• WHAT YOU NEED TO DO
Return all of the data verbatim, dropping any picture.

☆ ☆ ☆ ☆ ☆ ☆ ☆

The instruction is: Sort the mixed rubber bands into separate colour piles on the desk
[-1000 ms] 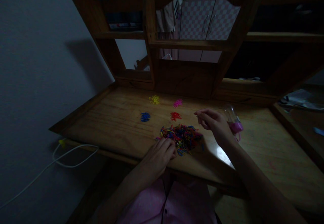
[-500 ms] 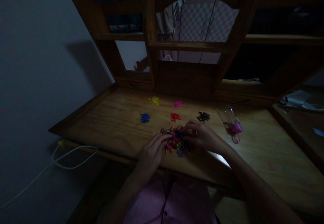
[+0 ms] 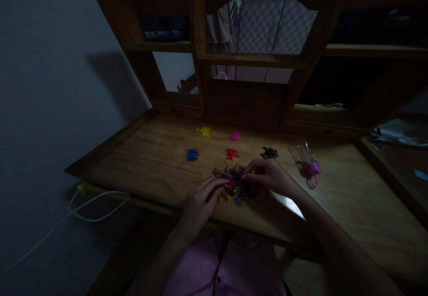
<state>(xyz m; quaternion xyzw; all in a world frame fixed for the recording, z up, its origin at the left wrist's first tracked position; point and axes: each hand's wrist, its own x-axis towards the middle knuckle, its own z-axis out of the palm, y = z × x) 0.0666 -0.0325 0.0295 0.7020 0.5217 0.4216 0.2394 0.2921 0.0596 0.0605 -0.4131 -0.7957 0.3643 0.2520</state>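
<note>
One clear bottle near black pile

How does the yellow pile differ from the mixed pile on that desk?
The yellow pile is one color, while the mixed pile combines red, blue, yellow and more. The yellow pile is small; the mixed pile is much bigger. The yellow pile sits untouched toward the back of the desk, whereas the mixed pile lies near the front edge with both hands at it. Both are loose heaps of small pieces.
</note>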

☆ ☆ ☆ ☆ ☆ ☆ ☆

• EXERCISE ANSWER
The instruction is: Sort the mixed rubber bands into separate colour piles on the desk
[-1000 ms] 
[-500 ms] 
[+0 ms] 
<state>(xyz m; quaternion xyzw; all in a world frame fixed for the recording, z up, its origin at the left wrist's first tracked position; point and axes: each hand's wrist, its own x-axis towards the middle knuckle, its own z-axis out of the palm, y = z × x) 0.0666 -0.0325 0.0295 0.7020 0.5217 0.4216 0.2394 0.2921 0.0596 0.0605 -0.4131 -0.7957 0.3643 0.2520</state>
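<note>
One clear bottle near black pile

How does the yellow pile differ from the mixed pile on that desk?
The yellow pile is one color, while the mixed pile combines red, blue, yellow and more. The yellow pile is small; the mixed pile is much bigger. The yellow pile sits untouched toward the back of the desk, whereas the mixed pile lies near the front edge with both hands at it. Both are loose heaps of small pieces.
</note>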

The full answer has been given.